Ask him about his father. Ask them all.

The restaurant around us kept moving—glasses clinking, cutlery chiming, the murmur of conversation rising and falling like waves—but the little rectangle of cream cardstock had turned our table into the eye of a storm.

“Levi,” I said again, even softer this time. “What does this mean?”

Across from me, he looked like someone had dropped a live grenade in his lap.

Color had drained from his face, leaving his tan skin a shade too pale.

His jaw worked, muscles ticking, eyes locked on the sentence like he could force it to rearrange itself if he stared hard enough.

For a man who could stay calm under incoming fire, this was the closest I’d ever seen him to rattled.

“My father’s dead,” he said finally. The words came out flat and wrong, like he didn’t quite believe them himself. “Has been for years.”

“Then why would someone …” I swallowed, glancing toward the hostess stand where the blonde girl had already gone back to stacking menus. “Why tonight? Why here?”

He didn’t answer.

He was somewhere else—back in Montana, I suspected—standing in a kitchen he’d once described to me. Wood stove. Peeling linoleum. A coffee cup with a chipped rim his dad never let anyone throw away.

“It could be a coincidence,” he muttered, more to himself than to me.

My reporter brain rejected the thought on instinct. “Nothing about today has been a coincidence.”

His eyes met mine, dark and raw. “You think this is about Dominion Hall.”

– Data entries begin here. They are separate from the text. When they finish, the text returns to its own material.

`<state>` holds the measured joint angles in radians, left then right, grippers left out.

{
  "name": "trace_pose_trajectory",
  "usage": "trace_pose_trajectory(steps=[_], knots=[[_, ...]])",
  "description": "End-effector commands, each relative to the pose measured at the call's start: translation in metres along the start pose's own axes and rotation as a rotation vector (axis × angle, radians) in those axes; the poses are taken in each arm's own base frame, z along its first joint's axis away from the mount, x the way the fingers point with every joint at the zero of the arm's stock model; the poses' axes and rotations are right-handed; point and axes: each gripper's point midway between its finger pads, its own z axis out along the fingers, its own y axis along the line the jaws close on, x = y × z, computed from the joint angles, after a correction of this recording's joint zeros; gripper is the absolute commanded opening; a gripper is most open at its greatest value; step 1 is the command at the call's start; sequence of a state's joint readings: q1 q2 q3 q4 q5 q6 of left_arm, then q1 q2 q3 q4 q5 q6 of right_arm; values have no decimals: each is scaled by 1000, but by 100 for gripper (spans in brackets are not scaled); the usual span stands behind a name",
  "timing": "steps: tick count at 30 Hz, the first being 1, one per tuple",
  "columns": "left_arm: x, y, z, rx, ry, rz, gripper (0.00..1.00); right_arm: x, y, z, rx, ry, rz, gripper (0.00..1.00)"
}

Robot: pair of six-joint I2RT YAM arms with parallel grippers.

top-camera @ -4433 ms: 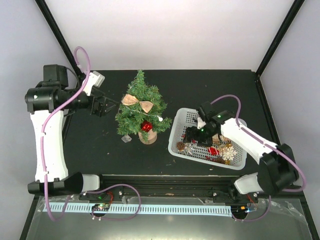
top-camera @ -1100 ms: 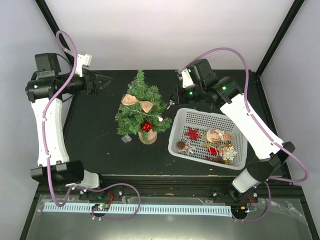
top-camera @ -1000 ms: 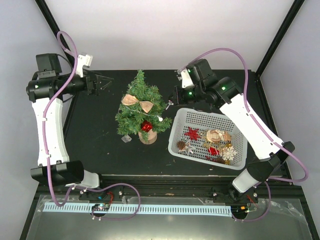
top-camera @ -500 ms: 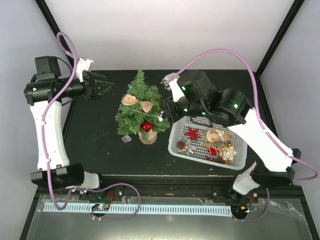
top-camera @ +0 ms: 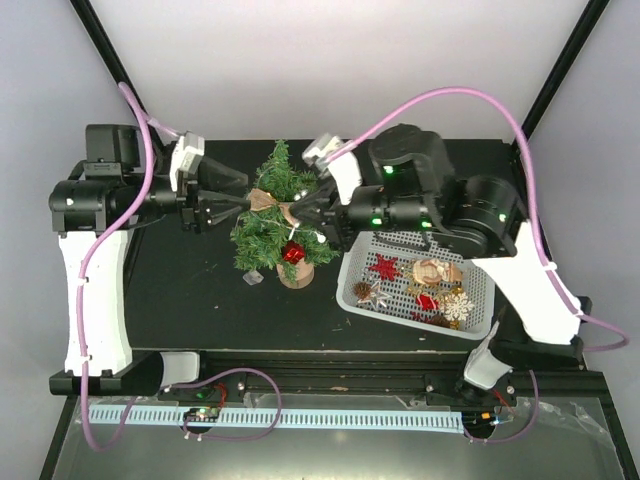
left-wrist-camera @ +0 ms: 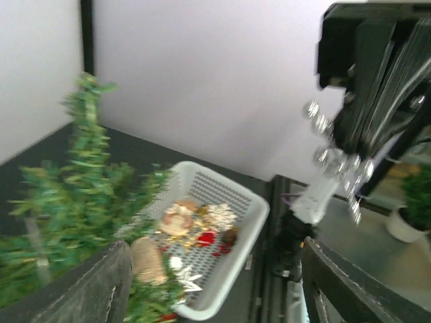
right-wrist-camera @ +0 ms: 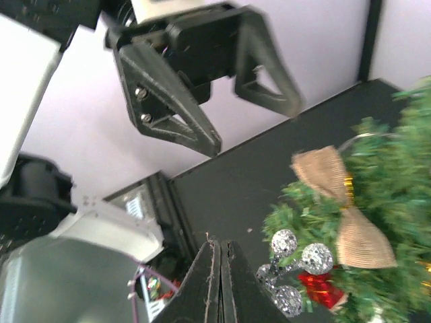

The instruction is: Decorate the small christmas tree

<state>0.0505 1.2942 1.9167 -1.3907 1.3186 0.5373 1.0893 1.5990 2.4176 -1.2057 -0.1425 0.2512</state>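
The small christmas tree (top-camera: 268,228) stands mid-table on its wooden stump (top-camera: 296,276). It carries a burlap bow (top-camera: 276,204) and a red ornament (top-camera: 293,252). My left gripper (top-camera: 243,200) is open just left of the tree at bow height, with the tree (left-wrist-camera: 74,188) by its left finger (left-wrist-camera: 91,289) and nothing gripped. My right gripper (top-camera: 303,212) is shut at the tree's right side. A sprig of silver glitter balls (right-wrist-camera: 296,259) hangs at its fingertips (right-wrist-camera: 220,269) on a thin stem, beside the bow (right-wrist-camera: 340,202). The same silver balls (left-wrist-camera: 333,161) show in the left wrist view.
A white mesh basket (top-camera: 352,262) with several ornaments, among them a red star (top-camera: 384,266) and a white snowflake (top-camera: 459,306), sits right of the tree. A small clear piece (top-camera: 255,278) lies by the stump. Black frame posts stand at the back corners.
Both arms have swung in toward the tree. The right gripper came from behind the basket to the tree's right side with the silver sprig. The left gripper's jaws have narrowed a little.
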Motion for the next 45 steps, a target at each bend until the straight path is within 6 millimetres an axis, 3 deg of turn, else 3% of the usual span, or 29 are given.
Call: trace_pose_trajectory(steps=[1, 4, 15, 24, 32, 45], knots=[[-3, -34, 8, 144, -34, -28, 72, 20, 34, 17, -183, 96, -79, 1], [-5, -36, 10, 215, -59, -95, 74, 21, 42, 18, -229, 100, -86, 1], [11, -40, 22, 304, -43, -192, 75, 9, 1, 27, 16, 45, -6, 1], [28, -52, 31, 289, 16, -131, 65, 4, -17, 28, 121, 17, 40, 1], [40, -53, 41, 252, 86, -92, 64, 4, -18, 31, 124, 18, 48, 1], [33, -50, 55, 275, 114, -66, 63, 7, -14, 37, 97, 34, 52, 1]])
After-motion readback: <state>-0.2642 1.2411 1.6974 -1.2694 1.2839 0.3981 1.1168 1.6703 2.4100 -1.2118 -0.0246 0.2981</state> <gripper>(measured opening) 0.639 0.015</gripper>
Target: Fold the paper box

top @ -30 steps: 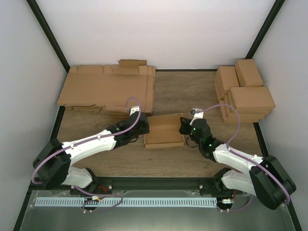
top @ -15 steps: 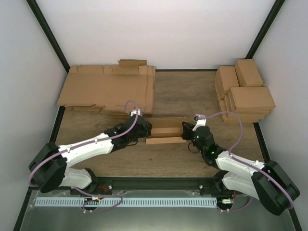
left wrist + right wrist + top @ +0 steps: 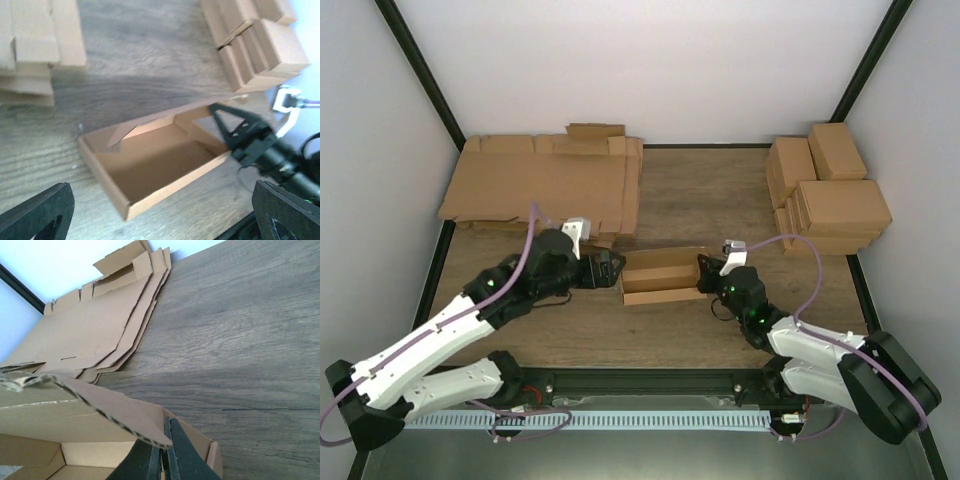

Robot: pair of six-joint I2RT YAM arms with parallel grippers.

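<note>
Paper box [image 3: 660, 280] is set mid-frame on the counter [image 3: 720, 190], open side up, long axis left-right. Left fingers [image 3: 37, 212] are spread wide with nothing held, just off the box's left end. Right fingers [image 3: 180, 457] are closed at the right end, nearer. Whether cardboard is pinched cannot be told. The left wrist view is blurred.

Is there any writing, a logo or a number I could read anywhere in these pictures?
None can be read. The paper box, the flat cardboard sheets and the closed boxes are plain brown, and no lettering shows anywhere else.
</note>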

“I think everything is about Dominion Hall right now,” I said. “The note says ‘ask them all.’ That’s plural. As in: the men in that house. The Danes.”

For a heartbeat, we just stared at each other. It was the same locked stare we’d had across briefing tables and cots and, earlier, hotel sheets. A thousand arguments condensed into one look.

“Okay,” he said finally.

“Okay what?”

“Okay, we ask,” he said, pushing back his chair. The legs scraped quietly against the wood, the sound sharp against the soft restaurant noise. “We’re not going to get answers sitting here.”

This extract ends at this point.